> _Task prompt_
In the records below, find the line with "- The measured" and the line with "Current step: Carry"; return exactly those lines and every line between them.

[[ Supplied material, beginning ]]

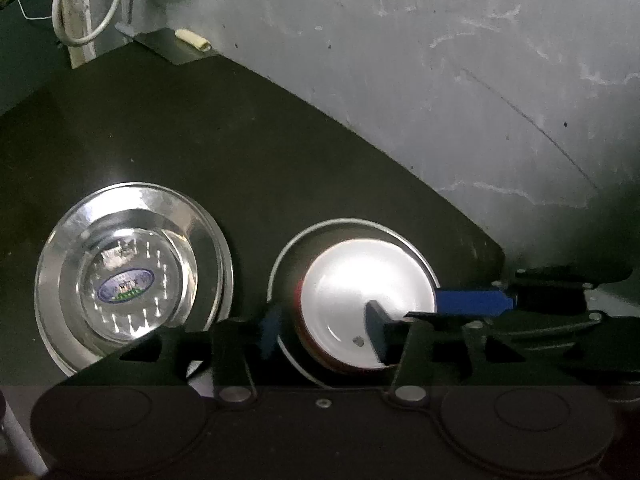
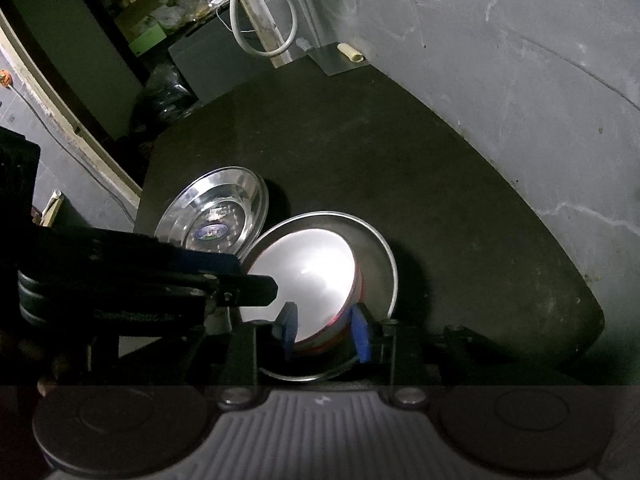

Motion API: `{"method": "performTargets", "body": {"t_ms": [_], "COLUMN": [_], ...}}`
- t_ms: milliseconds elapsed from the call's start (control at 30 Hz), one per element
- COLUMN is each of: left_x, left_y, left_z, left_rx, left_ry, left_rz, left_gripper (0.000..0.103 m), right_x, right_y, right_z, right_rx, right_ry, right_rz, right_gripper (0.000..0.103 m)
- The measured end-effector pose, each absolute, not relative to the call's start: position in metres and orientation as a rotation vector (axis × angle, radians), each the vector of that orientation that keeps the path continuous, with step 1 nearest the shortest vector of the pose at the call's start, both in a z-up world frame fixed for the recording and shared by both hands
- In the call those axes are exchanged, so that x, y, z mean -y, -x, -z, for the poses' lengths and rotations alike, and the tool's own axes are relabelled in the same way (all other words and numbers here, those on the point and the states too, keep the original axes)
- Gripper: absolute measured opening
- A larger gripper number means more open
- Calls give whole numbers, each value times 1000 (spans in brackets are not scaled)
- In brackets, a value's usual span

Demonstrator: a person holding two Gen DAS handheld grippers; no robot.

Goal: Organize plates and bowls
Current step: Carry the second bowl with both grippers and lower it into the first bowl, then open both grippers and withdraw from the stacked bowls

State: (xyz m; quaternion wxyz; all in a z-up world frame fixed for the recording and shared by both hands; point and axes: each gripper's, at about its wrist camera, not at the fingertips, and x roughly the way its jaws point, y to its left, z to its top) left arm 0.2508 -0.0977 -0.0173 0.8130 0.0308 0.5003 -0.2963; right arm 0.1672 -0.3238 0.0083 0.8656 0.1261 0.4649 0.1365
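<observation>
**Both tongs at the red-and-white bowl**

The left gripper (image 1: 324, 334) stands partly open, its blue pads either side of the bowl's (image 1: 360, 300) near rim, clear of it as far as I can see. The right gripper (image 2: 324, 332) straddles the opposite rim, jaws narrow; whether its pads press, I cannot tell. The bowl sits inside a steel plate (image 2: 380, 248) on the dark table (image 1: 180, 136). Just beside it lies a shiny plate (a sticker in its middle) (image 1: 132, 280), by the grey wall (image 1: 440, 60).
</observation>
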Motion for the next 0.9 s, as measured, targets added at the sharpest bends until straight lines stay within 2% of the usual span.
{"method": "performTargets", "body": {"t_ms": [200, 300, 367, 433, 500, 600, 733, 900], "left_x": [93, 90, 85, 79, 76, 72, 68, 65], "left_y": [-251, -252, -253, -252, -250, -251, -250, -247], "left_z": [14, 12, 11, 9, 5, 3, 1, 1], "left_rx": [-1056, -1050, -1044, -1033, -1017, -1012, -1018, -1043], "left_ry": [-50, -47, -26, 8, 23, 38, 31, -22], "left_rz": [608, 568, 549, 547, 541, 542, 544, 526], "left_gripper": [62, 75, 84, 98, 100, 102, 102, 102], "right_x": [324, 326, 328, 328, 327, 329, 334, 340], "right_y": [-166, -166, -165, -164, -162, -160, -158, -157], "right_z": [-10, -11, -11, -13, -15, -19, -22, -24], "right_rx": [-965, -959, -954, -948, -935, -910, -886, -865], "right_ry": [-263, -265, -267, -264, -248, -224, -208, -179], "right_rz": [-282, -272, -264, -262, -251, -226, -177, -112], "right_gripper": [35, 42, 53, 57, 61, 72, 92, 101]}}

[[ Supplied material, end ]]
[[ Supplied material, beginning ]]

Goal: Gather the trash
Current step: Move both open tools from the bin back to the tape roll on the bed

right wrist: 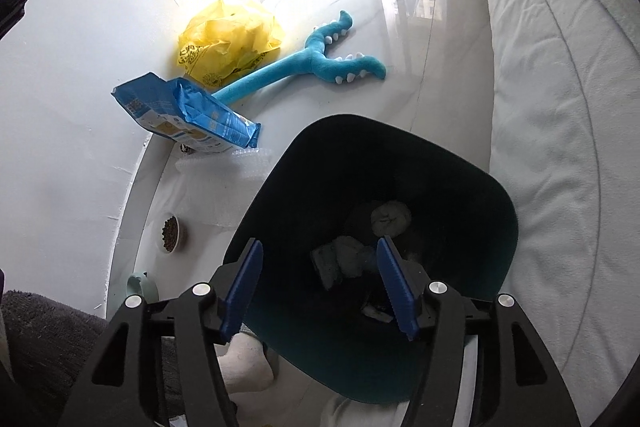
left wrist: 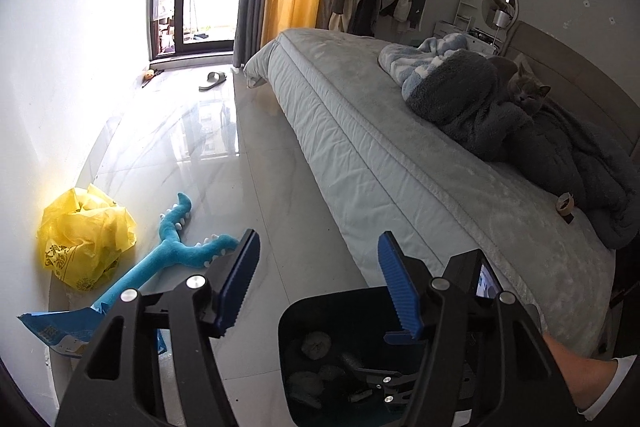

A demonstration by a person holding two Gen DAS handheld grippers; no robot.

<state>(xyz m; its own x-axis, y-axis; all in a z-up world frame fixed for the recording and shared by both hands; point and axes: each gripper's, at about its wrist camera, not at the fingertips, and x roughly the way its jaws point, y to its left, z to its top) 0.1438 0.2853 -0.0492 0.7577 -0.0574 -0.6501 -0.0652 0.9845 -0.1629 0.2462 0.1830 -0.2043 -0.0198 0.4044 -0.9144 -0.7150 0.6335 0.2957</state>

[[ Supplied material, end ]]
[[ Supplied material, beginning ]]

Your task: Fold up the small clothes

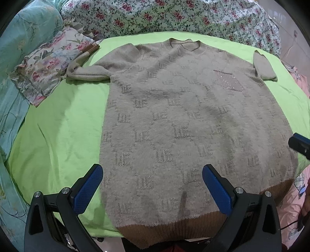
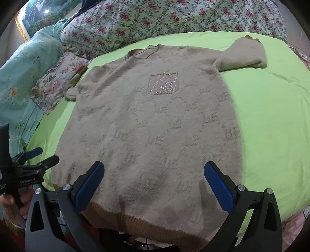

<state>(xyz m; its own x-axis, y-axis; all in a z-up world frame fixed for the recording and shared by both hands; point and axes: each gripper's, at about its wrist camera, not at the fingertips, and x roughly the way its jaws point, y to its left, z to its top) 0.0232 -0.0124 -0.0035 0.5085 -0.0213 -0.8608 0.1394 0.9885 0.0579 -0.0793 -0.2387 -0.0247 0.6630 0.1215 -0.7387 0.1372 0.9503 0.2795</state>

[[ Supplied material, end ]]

> _Exercise result_
- The measured end-effector pose, each absolute, not relative to the call's start: position in metres and orientation as a rotation vector (axis × angle, radians), each the vector of that orientation that keeps the path continuous, with step 1 nearest the shortest vector of the pose at the call's start, both in a z-up world frame fixed for the recording and shared by both hands
- In the call those axes are exchanged, so that x, y, z mean -y, -x, -z, for the poses' lengths and rotations alike, and the tool's own axes are relabelled in the same way (all other words and numbers here, those on the point and the states too, keep the original axes)
- Gripper: absolute measured opening
- A larger gripper number means more open
- Calls give whole numbers, each value times 1000 (spans in brackets are not scaled)
- In brackets, a value's usual span

Demonstrator: a person holding two Gen DAS handheld grippers; no robot.

Goal: Organize plates and bowls
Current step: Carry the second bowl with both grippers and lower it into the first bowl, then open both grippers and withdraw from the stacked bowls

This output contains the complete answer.